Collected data
------------------------------------
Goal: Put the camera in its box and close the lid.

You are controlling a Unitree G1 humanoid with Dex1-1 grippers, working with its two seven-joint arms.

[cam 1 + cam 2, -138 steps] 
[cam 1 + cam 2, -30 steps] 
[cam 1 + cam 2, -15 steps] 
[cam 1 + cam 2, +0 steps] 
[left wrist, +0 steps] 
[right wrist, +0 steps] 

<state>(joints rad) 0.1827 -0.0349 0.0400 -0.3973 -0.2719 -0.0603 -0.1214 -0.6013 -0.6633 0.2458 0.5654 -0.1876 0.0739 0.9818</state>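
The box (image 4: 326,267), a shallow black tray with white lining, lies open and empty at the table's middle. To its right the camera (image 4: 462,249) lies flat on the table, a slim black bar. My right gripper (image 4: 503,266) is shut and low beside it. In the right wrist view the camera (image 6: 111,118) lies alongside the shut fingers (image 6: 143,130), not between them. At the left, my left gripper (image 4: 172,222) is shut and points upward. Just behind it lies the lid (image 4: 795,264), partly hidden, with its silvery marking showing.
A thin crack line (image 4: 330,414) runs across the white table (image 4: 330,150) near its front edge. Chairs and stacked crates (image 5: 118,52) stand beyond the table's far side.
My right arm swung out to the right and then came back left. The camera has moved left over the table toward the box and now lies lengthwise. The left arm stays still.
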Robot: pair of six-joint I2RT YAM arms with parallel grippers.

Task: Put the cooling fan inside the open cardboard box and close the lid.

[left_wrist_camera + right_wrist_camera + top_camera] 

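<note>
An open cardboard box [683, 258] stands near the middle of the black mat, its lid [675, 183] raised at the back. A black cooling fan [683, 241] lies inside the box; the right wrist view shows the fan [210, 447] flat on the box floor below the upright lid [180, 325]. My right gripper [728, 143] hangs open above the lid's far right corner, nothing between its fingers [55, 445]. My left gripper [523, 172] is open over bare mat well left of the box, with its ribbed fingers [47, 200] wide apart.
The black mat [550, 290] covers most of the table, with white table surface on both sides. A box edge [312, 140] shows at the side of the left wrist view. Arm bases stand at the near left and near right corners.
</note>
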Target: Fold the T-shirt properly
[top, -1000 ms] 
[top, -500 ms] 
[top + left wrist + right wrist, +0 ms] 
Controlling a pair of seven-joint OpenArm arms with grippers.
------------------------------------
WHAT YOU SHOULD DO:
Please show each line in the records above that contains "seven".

EXERCISE OUTPUT:
You are controlling a Unitree G1 humanoid with Dex1-1 grippers, working with its two seven-joint arms.
Controlling a pair of seven-joint OpenArm arms with grippers.

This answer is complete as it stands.